*YOUR GOAL*: Transcribe the data exactly, pictures excluded.

*STORED DATA*:
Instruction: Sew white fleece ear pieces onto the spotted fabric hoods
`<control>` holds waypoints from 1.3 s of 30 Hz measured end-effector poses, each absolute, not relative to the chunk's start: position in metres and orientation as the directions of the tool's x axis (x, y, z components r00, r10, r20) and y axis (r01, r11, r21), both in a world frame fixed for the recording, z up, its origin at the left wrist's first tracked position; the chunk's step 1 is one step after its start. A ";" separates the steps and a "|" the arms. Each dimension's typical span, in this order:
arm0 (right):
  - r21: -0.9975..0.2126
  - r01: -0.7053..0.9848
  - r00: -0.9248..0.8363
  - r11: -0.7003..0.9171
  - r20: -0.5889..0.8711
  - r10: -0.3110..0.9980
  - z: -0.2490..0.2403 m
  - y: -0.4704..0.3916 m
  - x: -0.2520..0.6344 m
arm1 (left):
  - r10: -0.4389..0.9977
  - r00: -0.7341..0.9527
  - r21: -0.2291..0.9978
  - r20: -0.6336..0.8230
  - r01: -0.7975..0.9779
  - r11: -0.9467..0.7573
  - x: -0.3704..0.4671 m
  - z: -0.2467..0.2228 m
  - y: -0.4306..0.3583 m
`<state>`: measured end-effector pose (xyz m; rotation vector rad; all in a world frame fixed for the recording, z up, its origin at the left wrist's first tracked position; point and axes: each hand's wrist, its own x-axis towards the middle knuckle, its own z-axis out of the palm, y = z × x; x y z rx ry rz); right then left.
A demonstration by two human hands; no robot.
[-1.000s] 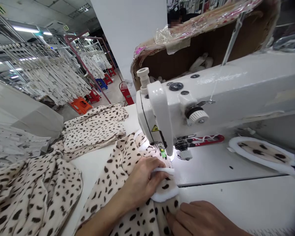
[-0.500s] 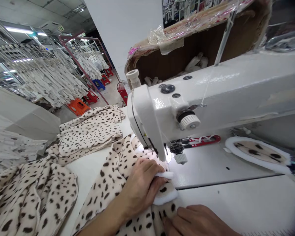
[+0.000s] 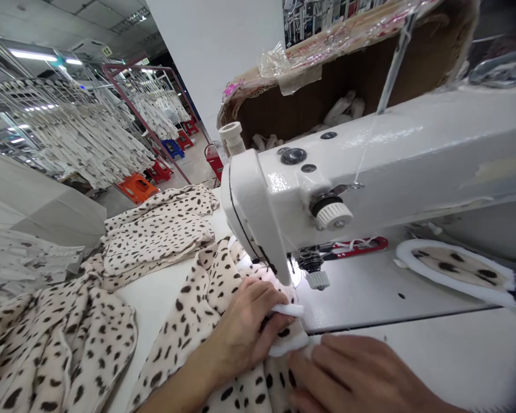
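The spotted cloth [image 3: 206, 310] lies on the bench [image 3: 413, 355], its front end tucked under the sewing machine [image 3: 327, 189]. It stretches long from the person up to the needle. The left hand [image 3: 245, 327] pinches its white fluffy edge [image 3: 290, 341]. The right hand [image 3: 352, 373] presses flat beside it. Most of the cloth is not yet past the needle, so much sewing looks left.

The machine head [image 3: 262, 212] overhangs the fabric [image 3: 198, 321], leaving only a low gap beneath it, partly taken by the presser foot [image 3: 312, 269]. To the right the table [image 3: 413, 350] lies bare as far as the oval patch [image 3: 456, 269]. On the left, folded fabric [image 3: 159, 229] and a heap [image 3: 55, 338] crowd the edge.
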<state>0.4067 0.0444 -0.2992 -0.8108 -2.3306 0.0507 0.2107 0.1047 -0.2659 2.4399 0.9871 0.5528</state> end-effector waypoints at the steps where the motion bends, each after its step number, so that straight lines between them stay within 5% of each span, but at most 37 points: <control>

*RESULT*:
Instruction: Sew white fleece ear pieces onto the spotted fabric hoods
`<control>` holds waypoints from 1.3 s of 30 Hz measured end-effector poses, each absolute, not relative to the chunk's start: position in metres and orientation as the directions of the tool's x axis (x, y, z components r00, r10, r20) and y axis (r01, r11, r21), both in a world frame fixed for the recording, z up, its origin at the left wrist's first tracked position; the chunk's step 1 is one step after its start. A ";" separates the steps and a "|" the arms. Each dimension's typical span, in this order:
arm0 (right):
  - r21: -0.9975..0.2126
  - r01: -0.7053..0.9848
  - r00: -0.9248..0.8363
  - r11: -0.7003..0.9171
  - r20: -0.5889..0.8711
  - r10: -0.3110..0.9980
  - z: -0.2490..0.2403 m
  - y: -0.4704..0.3916 m
  - x: -0.2520..0.6344 m
arm1 (left):
  - r10: -0.4389..0.9977
  - r00: -0.7341..0.9527
  - r21: -0.2291..0.9978
  - r20: -0.6336..0.8230
  - r01: -0.7975..0.9779
  - r11: -0.9467..0.7573
  - x: -0.3704..0.4671 m
  - z: -0.2467..0.2228 m
  - y: -0.4306..0.3583 m
`<state>`: measured end-effector pose (xyz m; rotation vector rad; all in a world frame fixed for the recording, z up, its origin at the left wrist's first tracked position; point and axes: each hand's wrist, its own x-axis towards the middle knuckle, its own z-axis out of the palm, y = z × x; x y z rx ry rz); right then left.
A demonstration by two human hands; no robot.
[-1.000s] 
[-0.500s] 
[+0.000s] 
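The spotted cloth [image 3: 206, 310] lies on the bench [image 3: 413, 355], its front end tucked under the sewing machine [image 3: 327, 189]. It stretches long from the person up to the needle. The left hand [image 3: 245, 327] pinches its white fluffy edge [image 3: 290, 341]. The right hand [image 3: 352, 373] presses flat beside it. Most of the cloth is not yet past the needle, so much sewing looks left.

The machine head [image 3: 262, 212] overhangs the fabric [image 3: 198, 321], leaving only a low gap beneath it, partly taken by the presser foot [image 3: 312, 269]. To the right the table [image 3: 413, 350] lies bare as far as the oval patch [image 3: 456, 269]. On the left, folded fabric [image 3: 159, 229] and a heap [image 3: 55, 338] crowd the edge.
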<state>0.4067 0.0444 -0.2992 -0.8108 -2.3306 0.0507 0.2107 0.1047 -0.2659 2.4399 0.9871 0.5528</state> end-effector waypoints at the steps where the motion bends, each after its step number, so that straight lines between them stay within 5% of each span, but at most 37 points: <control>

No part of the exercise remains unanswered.